この場面で打席に入った5番・黒岩に、三遊間を鋭く破る適時打が出てようやく1点を返すと、開星は篠田秀斗をマウンドに送る早めの継投に出た。
しかし、勢いに乗る宮崎商応援団の声援を正面に受けた7番・永友がスクイズを決めてもう1点を返すと、四球で2死ながら満塁とチャンスを繋ぎ、1番・日高有が中前適時打で試合を振り出しに戻した。
5回表、開星はさらに投手を繋ぐ。ショートを守る持田聖純(3年)が3番手投手として登板。

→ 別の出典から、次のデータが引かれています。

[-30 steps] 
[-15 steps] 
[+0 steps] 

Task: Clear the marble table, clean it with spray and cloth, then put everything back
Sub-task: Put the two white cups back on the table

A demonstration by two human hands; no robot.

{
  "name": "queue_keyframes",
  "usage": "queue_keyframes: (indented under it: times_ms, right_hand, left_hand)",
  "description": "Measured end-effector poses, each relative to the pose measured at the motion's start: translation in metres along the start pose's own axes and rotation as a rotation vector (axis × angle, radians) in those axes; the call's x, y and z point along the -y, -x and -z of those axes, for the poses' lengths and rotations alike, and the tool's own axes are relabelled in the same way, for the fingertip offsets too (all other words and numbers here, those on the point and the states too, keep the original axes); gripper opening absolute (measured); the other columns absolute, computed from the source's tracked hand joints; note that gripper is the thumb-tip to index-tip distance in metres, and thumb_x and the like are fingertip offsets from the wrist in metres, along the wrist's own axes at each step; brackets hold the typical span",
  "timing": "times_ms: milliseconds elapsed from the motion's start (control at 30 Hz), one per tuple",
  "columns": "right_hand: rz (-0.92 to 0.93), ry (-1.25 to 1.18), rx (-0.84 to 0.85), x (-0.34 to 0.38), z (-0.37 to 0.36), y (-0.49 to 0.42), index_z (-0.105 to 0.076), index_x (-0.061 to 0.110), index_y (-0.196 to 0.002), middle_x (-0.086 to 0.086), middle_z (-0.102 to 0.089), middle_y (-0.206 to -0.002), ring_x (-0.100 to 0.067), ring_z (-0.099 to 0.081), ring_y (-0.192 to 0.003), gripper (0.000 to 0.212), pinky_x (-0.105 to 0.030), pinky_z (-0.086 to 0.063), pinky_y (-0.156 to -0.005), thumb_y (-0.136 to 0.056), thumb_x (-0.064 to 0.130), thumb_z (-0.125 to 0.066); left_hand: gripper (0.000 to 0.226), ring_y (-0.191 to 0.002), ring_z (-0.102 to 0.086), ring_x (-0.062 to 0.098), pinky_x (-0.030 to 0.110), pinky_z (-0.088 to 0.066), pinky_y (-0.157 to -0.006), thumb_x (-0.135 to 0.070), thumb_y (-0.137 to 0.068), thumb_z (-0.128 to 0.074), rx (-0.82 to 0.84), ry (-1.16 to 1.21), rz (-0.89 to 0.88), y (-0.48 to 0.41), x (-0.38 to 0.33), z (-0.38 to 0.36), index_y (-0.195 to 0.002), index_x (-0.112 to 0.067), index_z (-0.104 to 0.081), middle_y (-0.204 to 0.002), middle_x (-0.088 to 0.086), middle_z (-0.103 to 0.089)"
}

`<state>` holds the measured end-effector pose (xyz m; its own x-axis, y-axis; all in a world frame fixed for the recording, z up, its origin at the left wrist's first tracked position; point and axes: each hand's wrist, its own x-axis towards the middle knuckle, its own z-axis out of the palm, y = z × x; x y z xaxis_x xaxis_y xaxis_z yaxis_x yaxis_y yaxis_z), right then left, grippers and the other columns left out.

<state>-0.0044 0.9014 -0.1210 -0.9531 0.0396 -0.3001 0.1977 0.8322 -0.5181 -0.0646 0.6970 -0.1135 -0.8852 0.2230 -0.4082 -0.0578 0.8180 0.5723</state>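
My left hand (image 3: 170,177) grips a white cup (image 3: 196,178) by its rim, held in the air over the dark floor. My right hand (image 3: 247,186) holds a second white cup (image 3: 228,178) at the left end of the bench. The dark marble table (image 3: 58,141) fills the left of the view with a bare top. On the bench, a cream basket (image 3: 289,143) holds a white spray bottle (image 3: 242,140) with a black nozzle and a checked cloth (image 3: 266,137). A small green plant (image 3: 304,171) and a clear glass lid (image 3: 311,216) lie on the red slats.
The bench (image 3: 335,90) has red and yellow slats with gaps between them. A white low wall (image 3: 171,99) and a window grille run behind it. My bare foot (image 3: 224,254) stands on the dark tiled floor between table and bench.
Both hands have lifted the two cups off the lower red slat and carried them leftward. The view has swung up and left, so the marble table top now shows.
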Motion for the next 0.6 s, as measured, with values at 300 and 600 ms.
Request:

140㌔を超える速球を中心に速いテンポで投げ込んでいく持田だったが、1死から四球を与えると4番の水谷に三遊間を破られ一、二塁のピンチを迎える。
2死後、失策で満塁とピンチを広げた持田だったが、ここを三振で抑えきると雄叫びをあげてマウンドを降りた。

好リリーフを見せた開星の持田-Journal-ONE撮影
クーリングタイムで流れが変わる
宮崎商にやや流れが向いた中でのクーリングタイム。場内アナウンスが流れると、第1試合よりも多くの観客が一斉に階段を上っていく。出入口からスタンド裏の売店やクーラーが設置された場所に逃げ込むように向かうためだ。
一方、アルプススタンドに留まらざるを得ない両校応援団の健康が心配になる。日が差したスタンドの通路でも、売り時のクーリングタイムを逃すまいと顔中を玉のような汗で光らせながら売り子さんたちが飲料や“かちわり”、アイスクリームなどを勧めている。こういった関係者の皆さんの熱中症対策もしっかりとしてもらいたいと切に感じた。

10分から8分に短縮されたクーリングタイム-Journal-ONE撮影
選手、観客共に一息ついた直後の6回表、このインターバルを活かしたのは開星の持田だった。持ち前の制球力の良さが戻った持田は、宮崎商打線を三者凡退に抑える好投を見せる。すると、この投球で開星が流れを掴み返す展開に変わっていった。
6回裏、開星は1死から5番・松本七の二塁打きっかけに6番・田村晴天(3年)の四球とワイルドピッチで1死二、三塁と勝ち越しのチャンス。
7番・森優晴(3年)へのカウントが3-1となった場面で、ライトから日高有をマウンドに呼ぶ継投策に出た宮崎商。森を歩かせ満塁とした日高有だったが、後続を内野フライに打ち取り開星に傾きかけた流れを止める好投を見せた。

宮崎商のリリーフ・日高有も要所を締める投球-Journal-ONE撮影
スイング直後に倒れ込むアクシデントも
暑さに加え、1点を巡る白熱した試合展開は、徐々に選手たちの体力を奪っていく。
7回裏、2死一、三塁から5番・松本七の中前適時打で勝ち越した開星は、続く8回裏も2死一塁と追加点のチャンスを作りに掛かる。
この場面、少し遅れてベンチから出てきた1番・小村が打席に入ったが、強振した直後にホームに仰向けに倒れ込んだ。右足が痙攣したのか、宮崎商・松本七捕手が小村の右足を伸ばすも効果なし。打席中に担架で退場するというアクシデントに見舞われた。

小村(開星)はスイング直後に倒れ込んで退場となる-Journal-ONE撮影
この緊急事態に打席に送られたのは、2年生の三島将。思わぬカウント途中からの打席で難しい局面での登場となった三島だったが、上手く左翼線に流した打球は貴重な追加点をもたらす二塁打となった。
土壇場で差を2点に広げた開星リードで迎えた9回表、宮崎商が県予選で見せた粘りでドラマを作る。3番・末田櫂帆(2年)が右中間を深々と破る三塁打で1点を返すと、4番・松崎にも適時打が出て同点に追いついた。
9回裏、追いつかれた開星ナインがベンチに戻ったところで時計の針は午後1時15分過ぎを指す。阪神甲子園球場の気温が最も上がるこの時間帯、選手たちの体力はかなり消耗していると取れる。

宮崎商は驚異の粘りで甲子園でも同点に追い付いた-Journal-ONE撮影
アナウンスで気付いた継続試合
宮崎商・日高有の投球練習が続く中、場内アナウンスからこんな案内が流れた。「この試合は、午後1時30分で新たなイニングに入らず、午後1時45分を過ぎると継続試合となり翌日以降に再開されることになります」と、繰り返している。